▸ Problem statement:
Copy exactly the stretch of data below from the line with "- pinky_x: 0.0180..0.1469" through the line with "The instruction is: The", including both of those lines.
'''
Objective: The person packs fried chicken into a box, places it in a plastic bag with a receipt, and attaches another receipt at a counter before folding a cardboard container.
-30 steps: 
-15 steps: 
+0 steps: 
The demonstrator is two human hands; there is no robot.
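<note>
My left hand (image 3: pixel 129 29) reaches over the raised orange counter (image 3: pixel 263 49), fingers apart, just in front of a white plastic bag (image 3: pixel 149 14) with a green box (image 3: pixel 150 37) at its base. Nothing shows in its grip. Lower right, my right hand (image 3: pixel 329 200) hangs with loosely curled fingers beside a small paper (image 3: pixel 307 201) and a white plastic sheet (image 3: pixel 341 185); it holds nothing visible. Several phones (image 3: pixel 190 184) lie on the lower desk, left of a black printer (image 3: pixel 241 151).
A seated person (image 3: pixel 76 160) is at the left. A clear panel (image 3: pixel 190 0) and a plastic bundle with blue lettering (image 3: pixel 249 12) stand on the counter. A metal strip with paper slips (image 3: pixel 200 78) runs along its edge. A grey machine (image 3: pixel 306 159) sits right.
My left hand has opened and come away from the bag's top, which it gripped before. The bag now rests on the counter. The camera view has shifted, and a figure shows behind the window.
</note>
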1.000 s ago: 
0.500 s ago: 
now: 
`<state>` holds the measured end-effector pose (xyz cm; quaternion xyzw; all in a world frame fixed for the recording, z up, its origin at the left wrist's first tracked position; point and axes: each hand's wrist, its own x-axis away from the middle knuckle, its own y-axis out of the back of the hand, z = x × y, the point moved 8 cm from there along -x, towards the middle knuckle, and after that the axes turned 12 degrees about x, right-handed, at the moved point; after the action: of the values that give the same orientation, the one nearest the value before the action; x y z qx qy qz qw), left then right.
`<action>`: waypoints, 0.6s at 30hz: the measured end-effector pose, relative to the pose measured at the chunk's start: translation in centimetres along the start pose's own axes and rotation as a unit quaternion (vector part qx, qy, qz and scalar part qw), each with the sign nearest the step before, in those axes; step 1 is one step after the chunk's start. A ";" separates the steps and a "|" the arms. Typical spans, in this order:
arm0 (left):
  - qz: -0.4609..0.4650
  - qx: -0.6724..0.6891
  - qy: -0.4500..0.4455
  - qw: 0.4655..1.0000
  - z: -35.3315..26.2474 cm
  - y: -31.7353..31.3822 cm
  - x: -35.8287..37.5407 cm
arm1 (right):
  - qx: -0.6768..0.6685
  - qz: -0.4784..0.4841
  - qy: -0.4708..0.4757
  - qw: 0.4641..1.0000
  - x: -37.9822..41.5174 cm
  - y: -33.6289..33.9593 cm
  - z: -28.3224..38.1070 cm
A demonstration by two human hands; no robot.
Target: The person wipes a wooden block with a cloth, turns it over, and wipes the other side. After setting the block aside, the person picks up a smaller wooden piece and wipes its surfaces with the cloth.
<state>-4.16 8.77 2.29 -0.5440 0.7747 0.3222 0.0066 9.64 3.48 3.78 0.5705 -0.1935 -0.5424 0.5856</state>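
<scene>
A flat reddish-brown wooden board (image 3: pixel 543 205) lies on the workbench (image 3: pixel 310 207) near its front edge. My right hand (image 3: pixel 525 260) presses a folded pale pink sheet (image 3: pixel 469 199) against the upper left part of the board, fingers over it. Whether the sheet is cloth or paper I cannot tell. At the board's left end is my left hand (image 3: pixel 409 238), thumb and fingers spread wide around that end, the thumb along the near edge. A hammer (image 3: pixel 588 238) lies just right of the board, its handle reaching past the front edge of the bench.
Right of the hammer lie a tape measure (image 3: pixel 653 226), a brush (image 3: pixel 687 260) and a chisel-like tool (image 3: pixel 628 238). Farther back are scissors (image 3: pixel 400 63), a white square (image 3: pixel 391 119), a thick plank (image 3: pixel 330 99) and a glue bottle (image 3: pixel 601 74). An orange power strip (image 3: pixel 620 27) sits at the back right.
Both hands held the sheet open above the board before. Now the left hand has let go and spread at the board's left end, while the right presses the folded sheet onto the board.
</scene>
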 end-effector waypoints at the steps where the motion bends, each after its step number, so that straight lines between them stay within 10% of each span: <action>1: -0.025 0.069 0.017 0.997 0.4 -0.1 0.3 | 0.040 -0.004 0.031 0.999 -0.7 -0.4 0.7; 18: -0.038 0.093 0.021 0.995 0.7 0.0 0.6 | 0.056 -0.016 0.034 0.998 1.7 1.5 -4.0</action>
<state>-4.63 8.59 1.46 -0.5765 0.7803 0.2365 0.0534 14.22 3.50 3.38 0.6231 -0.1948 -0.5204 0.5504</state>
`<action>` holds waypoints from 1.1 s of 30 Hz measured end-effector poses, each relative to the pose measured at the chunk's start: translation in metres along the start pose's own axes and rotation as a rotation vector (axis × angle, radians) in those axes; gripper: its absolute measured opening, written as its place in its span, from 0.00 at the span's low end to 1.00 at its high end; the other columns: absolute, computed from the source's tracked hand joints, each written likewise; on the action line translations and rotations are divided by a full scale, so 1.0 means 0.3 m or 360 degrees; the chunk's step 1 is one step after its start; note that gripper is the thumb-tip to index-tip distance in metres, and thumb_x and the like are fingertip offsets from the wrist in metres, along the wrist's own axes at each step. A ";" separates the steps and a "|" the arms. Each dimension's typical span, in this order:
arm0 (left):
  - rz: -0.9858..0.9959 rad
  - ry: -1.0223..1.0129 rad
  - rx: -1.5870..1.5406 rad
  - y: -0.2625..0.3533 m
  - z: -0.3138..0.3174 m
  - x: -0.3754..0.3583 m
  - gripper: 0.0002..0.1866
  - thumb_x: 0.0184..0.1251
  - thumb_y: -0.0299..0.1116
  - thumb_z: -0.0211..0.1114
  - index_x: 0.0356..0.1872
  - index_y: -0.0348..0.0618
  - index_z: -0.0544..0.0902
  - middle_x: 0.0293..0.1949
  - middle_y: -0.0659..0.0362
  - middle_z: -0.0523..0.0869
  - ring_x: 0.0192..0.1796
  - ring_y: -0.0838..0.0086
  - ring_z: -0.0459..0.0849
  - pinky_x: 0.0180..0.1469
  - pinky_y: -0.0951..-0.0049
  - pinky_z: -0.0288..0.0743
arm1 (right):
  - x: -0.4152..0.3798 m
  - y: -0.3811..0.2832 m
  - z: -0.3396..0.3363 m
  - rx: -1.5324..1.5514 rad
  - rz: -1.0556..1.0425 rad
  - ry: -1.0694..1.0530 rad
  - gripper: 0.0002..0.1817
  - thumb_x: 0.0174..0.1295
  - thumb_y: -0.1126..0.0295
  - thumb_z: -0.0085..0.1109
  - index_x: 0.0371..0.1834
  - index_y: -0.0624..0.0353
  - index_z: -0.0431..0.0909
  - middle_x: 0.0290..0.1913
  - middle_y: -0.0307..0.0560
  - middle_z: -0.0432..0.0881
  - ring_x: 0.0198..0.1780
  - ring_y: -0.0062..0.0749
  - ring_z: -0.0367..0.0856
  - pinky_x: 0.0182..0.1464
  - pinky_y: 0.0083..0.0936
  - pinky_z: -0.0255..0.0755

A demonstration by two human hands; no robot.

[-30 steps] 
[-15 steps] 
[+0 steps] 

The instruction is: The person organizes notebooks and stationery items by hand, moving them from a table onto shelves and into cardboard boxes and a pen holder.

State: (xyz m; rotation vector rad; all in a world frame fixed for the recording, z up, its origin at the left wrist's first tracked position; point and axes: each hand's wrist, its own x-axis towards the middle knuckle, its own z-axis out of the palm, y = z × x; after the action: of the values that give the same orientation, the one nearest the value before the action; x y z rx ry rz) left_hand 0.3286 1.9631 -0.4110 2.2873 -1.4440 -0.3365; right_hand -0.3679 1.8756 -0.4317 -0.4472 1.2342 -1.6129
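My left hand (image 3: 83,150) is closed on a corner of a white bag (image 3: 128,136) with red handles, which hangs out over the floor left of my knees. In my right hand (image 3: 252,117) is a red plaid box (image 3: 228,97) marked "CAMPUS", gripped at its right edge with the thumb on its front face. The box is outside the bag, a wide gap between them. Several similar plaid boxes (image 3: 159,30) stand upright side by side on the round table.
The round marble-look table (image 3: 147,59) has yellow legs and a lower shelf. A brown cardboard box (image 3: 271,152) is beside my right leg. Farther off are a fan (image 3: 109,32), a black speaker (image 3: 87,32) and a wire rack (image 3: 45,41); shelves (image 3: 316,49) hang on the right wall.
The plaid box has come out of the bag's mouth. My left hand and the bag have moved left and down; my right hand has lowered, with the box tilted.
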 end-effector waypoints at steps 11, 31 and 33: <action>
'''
▸ Task answer:
  - pinky_x: 0.0180..0.1469
  - pinky_y: -0.0951..-0.0049
  - pinky_z: -0.0288..0.0743
arm1 (right):
  - x: -0.4152..0.3798 m
  - y: -0.3811..0.2832 m
  - z: -0.3396..0.3363 m
  - rx: -1.5324..1.5514 rad
  - rz: -1.0556..1.0425 rad
  - ry: -1.0694..1.0530 rad
  - gripper: 0.0002..0.1817
  - thumb_x: 0.0174..0.1295
  - thumb_y: -0.1126..0.0295
  - thumb_z: -0.0085..0.1109
  - index_x: 0.0371..0.1834
  - index_y: -0.0624..0.0353
  - index_z: -0.0431..0.0909
  - middle_x: 0.0290..0.1913
  - middle_y: -0.0307..0.0560
  - middle_z: -0.0432..0.0881
  - ring_x: 0.0198..0.1780
  - ring_y: -0.0062..0.0749
  - ring_z: -0.0367..0.0856
  - pinky_x: 0.0182..0.1464
  - pinky_y: 0.0083..0.0936
  - pinky_z: -0.0255..0.0755

A demonstration by two human hands; no robot.

[-30 steps] 
[-15 steps] 
[+0 steps] 

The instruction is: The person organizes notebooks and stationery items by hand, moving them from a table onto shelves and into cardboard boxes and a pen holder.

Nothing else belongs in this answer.